*WHAT IS BEING ASKED*
In the entries that follow, repeat exactly the lines from the one that has "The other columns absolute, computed" through the one that has "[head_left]", but omit pictures.

Stored records
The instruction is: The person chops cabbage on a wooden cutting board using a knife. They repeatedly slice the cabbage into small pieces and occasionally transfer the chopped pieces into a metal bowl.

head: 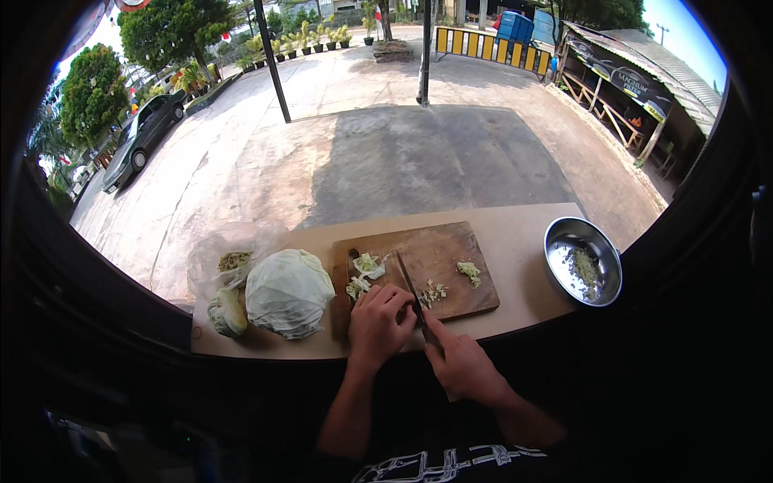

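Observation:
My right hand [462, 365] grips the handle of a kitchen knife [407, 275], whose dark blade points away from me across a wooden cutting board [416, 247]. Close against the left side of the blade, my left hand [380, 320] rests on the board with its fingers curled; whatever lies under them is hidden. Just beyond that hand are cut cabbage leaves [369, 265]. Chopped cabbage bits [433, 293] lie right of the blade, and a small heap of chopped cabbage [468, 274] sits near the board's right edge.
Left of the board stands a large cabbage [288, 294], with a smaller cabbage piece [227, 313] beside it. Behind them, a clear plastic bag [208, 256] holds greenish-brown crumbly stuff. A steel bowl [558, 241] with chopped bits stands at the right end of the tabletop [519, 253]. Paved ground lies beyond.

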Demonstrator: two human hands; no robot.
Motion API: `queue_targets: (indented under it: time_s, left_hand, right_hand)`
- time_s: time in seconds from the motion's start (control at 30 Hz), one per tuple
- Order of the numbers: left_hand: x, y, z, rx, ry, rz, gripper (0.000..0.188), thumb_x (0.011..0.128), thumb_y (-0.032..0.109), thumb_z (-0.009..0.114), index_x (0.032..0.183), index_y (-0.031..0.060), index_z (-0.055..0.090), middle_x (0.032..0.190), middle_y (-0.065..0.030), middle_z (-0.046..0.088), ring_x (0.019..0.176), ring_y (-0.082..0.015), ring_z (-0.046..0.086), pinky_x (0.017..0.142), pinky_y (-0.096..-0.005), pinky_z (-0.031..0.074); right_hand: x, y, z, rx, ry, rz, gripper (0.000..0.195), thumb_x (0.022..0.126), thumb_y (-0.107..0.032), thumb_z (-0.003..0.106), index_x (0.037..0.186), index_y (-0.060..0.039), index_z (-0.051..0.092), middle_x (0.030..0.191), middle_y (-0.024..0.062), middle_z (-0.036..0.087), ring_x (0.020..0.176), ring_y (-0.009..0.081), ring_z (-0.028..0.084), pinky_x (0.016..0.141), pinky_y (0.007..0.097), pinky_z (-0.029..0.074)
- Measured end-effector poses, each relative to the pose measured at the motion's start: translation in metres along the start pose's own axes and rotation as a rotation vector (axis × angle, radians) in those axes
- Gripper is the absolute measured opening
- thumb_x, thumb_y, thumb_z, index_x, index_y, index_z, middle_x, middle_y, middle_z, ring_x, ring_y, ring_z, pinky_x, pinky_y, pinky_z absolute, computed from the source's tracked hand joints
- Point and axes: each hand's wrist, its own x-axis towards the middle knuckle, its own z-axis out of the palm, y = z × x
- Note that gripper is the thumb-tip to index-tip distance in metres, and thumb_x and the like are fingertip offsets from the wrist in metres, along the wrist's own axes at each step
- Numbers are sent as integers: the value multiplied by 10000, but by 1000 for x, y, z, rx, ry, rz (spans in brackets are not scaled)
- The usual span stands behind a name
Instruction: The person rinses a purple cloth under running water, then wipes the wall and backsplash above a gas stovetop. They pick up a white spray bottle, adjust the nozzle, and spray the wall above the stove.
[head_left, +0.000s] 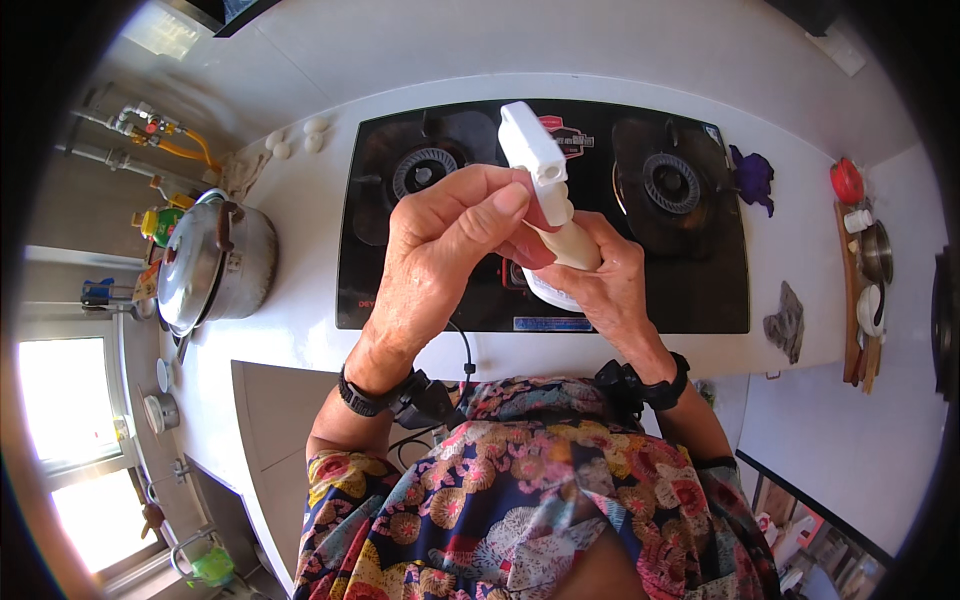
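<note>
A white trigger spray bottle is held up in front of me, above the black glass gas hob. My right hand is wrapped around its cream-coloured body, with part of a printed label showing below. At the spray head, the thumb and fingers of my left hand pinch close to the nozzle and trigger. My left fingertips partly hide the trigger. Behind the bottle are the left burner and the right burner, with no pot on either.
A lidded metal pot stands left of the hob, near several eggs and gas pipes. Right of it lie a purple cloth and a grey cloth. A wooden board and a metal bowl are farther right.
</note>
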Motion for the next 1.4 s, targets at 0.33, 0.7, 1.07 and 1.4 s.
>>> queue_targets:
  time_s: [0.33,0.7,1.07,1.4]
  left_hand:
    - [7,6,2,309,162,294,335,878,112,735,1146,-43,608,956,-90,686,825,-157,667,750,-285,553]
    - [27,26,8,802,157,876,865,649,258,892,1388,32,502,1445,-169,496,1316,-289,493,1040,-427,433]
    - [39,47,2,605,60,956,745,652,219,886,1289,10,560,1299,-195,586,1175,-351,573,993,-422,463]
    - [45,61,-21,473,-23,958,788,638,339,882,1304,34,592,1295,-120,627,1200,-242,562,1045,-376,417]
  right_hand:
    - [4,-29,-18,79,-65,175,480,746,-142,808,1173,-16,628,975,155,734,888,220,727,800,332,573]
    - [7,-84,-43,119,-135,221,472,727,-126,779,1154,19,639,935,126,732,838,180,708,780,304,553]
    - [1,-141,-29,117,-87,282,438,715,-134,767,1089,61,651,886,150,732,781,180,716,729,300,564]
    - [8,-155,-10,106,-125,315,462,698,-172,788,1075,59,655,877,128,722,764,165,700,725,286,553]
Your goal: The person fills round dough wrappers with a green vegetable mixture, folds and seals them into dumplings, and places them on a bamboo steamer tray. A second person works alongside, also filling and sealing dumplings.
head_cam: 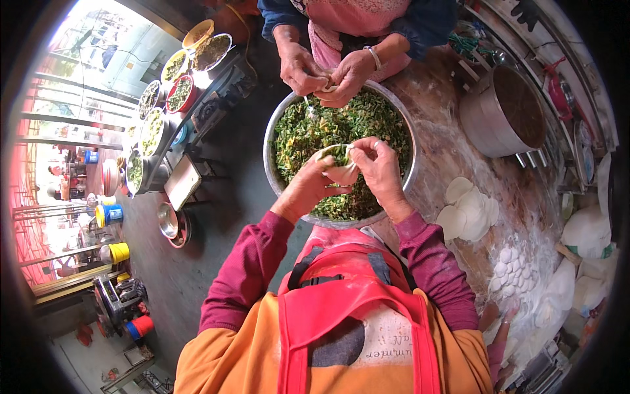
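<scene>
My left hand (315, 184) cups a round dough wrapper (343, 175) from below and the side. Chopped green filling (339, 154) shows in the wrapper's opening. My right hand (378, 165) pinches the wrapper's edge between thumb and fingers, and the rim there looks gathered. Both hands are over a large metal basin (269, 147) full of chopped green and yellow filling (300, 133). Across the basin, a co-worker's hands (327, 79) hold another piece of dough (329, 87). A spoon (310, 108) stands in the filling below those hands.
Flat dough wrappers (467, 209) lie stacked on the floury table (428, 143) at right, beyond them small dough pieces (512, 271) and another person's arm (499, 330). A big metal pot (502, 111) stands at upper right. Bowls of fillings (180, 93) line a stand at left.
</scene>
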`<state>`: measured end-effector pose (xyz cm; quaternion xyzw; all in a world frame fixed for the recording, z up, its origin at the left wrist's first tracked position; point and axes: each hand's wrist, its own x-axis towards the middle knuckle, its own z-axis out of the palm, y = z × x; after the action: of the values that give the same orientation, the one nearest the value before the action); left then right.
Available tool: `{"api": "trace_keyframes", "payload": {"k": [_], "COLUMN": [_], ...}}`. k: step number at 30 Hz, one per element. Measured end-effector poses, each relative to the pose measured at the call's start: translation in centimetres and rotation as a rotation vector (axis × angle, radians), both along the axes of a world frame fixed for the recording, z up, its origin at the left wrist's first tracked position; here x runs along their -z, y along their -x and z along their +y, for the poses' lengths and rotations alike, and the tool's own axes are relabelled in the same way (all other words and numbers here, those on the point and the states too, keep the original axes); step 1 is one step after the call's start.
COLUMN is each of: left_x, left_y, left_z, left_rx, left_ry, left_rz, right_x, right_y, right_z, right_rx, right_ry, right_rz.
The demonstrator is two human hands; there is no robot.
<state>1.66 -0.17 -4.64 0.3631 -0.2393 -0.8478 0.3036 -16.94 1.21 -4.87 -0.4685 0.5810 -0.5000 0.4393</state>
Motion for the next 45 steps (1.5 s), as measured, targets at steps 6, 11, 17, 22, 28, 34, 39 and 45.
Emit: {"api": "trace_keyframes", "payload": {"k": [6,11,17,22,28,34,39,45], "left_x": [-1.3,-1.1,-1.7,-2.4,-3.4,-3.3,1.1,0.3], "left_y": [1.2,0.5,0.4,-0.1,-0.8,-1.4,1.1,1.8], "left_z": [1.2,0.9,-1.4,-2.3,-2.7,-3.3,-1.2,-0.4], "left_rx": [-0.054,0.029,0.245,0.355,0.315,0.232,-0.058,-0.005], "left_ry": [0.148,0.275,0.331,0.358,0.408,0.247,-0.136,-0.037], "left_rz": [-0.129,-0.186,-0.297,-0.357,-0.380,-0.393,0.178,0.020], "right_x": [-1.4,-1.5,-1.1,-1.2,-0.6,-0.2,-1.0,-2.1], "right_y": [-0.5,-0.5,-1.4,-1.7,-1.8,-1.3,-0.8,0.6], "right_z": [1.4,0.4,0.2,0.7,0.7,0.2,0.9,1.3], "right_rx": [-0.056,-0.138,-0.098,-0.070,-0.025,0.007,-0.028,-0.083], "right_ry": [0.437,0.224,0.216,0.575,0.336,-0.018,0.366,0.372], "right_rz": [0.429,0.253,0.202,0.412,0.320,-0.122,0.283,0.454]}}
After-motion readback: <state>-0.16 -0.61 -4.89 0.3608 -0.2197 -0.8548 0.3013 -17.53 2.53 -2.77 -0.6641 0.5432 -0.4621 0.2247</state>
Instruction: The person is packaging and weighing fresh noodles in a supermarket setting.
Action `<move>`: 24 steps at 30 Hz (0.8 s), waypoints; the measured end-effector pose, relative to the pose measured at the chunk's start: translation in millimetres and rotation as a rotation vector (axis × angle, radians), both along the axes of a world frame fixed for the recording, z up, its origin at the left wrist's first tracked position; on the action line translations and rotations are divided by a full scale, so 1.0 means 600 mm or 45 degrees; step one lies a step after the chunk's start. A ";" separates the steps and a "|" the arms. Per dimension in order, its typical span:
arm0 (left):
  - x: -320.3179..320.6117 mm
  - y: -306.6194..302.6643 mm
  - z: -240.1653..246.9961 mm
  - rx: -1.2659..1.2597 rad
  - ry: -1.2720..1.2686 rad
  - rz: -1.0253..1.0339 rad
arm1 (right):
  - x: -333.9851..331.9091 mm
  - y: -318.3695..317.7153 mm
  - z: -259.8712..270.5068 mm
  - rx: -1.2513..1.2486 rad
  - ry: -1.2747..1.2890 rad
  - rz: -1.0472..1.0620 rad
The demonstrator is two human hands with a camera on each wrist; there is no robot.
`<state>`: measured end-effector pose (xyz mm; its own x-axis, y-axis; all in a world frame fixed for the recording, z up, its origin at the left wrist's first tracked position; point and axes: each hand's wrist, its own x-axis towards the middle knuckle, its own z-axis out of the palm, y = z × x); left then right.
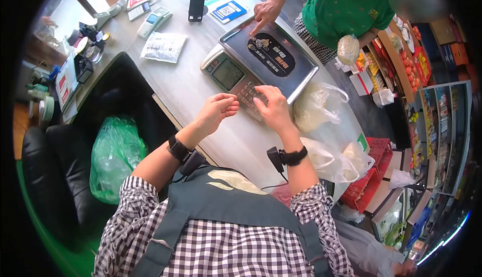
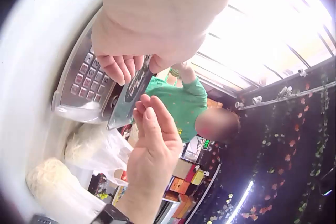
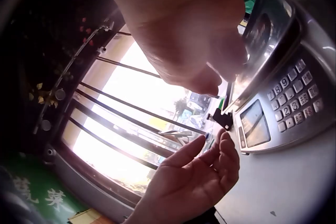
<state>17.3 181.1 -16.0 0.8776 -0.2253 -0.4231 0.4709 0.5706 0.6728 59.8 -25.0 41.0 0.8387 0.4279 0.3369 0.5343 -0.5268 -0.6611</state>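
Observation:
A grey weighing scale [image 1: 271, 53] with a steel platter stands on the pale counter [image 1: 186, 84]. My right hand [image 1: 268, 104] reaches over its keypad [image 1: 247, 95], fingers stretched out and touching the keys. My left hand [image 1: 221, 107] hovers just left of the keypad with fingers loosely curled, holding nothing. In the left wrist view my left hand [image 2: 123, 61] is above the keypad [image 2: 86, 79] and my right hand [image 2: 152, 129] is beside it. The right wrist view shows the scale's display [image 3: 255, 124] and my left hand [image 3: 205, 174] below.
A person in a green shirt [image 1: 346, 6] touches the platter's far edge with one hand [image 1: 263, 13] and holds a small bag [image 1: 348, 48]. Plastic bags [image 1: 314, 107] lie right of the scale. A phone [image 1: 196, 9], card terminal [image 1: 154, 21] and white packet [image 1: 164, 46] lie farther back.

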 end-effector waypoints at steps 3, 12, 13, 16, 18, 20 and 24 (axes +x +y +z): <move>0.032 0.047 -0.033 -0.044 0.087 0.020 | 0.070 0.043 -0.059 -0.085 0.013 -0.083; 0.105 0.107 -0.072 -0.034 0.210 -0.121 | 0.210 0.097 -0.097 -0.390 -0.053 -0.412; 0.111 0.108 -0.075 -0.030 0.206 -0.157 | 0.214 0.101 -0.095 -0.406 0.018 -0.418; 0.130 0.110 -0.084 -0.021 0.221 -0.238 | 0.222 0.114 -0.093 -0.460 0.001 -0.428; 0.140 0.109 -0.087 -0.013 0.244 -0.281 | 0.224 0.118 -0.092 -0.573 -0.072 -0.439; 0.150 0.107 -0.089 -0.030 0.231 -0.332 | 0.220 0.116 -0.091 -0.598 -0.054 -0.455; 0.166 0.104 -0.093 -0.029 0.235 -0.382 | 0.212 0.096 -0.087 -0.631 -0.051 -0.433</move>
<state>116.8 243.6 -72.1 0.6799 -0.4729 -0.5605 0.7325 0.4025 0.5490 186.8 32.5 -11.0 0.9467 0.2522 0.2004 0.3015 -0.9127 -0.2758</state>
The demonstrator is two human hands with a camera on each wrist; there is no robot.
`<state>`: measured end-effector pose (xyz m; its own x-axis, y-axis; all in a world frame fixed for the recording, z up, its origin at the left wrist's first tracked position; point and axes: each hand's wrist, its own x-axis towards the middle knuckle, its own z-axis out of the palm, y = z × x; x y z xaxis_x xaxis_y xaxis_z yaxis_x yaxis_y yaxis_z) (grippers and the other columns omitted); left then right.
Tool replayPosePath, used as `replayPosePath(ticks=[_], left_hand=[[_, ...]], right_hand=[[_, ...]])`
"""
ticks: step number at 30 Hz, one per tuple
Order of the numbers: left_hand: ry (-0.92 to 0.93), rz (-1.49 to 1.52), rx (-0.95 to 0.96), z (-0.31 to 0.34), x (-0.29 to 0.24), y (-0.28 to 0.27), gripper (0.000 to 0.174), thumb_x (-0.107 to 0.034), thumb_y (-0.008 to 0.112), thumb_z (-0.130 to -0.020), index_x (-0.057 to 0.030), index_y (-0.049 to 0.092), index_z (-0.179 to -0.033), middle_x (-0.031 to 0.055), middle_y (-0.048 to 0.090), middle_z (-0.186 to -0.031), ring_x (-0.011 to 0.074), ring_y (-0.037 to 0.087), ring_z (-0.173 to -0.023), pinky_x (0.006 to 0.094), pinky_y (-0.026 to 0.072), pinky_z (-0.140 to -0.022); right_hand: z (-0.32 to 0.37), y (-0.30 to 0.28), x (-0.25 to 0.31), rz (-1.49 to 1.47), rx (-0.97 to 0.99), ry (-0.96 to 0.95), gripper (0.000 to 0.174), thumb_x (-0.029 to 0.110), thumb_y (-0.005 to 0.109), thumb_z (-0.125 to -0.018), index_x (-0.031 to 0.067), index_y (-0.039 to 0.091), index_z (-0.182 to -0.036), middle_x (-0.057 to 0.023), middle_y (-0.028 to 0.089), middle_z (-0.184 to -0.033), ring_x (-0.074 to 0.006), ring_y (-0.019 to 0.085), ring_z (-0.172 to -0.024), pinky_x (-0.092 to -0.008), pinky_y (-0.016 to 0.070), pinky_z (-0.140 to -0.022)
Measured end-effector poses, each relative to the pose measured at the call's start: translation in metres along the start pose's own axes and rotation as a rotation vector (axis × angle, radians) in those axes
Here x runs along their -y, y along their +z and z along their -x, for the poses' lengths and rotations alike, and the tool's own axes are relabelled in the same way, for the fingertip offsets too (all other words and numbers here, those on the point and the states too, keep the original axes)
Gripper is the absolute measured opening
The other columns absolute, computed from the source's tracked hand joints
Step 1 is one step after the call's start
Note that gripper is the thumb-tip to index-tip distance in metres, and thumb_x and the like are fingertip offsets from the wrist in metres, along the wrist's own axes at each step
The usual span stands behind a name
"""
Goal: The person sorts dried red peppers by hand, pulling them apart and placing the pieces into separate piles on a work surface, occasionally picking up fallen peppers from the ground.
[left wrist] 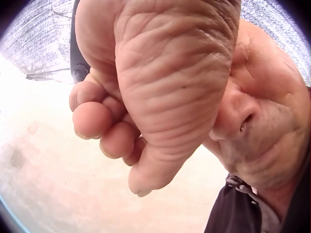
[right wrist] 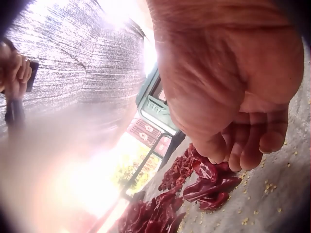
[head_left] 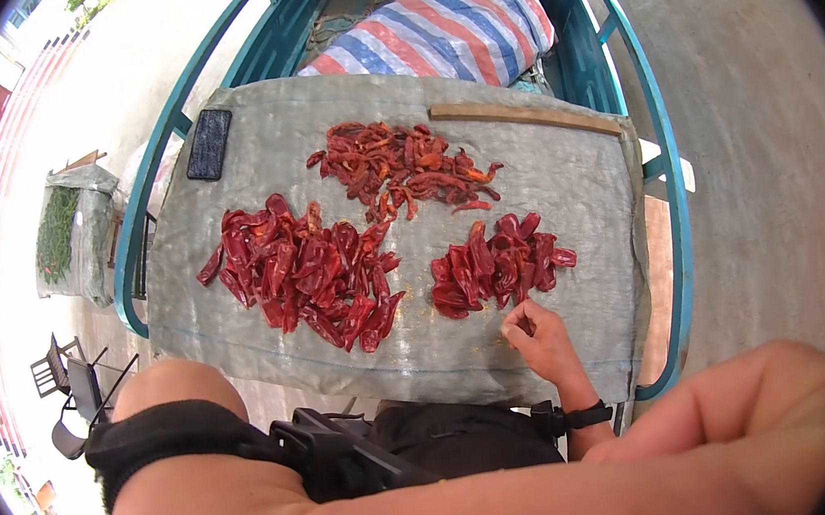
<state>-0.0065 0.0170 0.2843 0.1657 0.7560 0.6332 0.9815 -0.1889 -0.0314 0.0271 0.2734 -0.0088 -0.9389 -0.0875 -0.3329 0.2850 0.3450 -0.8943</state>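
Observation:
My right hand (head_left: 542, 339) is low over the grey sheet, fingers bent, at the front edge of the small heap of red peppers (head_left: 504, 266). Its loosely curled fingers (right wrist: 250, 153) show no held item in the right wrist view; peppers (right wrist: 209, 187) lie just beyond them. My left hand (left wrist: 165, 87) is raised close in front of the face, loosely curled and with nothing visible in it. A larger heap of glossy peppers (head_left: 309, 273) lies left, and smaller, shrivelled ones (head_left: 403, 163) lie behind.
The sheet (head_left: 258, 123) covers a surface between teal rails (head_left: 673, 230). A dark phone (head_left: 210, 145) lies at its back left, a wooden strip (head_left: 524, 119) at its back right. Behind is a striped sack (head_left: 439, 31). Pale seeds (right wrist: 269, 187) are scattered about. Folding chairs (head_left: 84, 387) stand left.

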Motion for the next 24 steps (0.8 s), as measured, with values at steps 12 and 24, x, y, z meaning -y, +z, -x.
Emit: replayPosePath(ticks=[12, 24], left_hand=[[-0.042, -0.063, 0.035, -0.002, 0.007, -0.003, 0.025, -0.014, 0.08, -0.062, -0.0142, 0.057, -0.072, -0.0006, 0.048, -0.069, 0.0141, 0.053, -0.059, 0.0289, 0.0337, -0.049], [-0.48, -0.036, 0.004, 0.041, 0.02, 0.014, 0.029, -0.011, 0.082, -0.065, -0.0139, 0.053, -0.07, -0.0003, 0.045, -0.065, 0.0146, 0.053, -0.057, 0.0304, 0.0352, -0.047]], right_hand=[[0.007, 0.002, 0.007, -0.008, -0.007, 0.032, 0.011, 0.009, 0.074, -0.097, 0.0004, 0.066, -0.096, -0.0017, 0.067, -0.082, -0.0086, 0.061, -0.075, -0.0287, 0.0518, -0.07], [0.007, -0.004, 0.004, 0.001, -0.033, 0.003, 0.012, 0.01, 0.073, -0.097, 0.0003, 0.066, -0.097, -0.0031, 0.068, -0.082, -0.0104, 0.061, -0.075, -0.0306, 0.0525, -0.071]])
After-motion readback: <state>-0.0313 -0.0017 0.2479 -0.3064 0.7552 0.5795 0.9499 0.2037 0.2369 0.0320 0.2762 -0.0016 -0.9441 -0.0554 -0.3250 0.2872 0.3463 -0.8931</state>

*RESPONSE TO THE EXERCISE*
The other columns absolute, computed from the source's tracked hand joints
Step 1 is one step after the call's start
Note that gripper is the thumb-tip to index-tip distance in metres, and thumb_x and the like are fingertip offsets from the wrist in metres, along the wrist's own axes at each step
The usual span stands behind a name
"""
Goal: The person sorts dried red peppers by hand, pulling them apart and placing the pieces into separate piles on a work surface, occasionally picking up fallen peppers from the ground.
[left wrist] 
[right wrist] 
[head_left] 

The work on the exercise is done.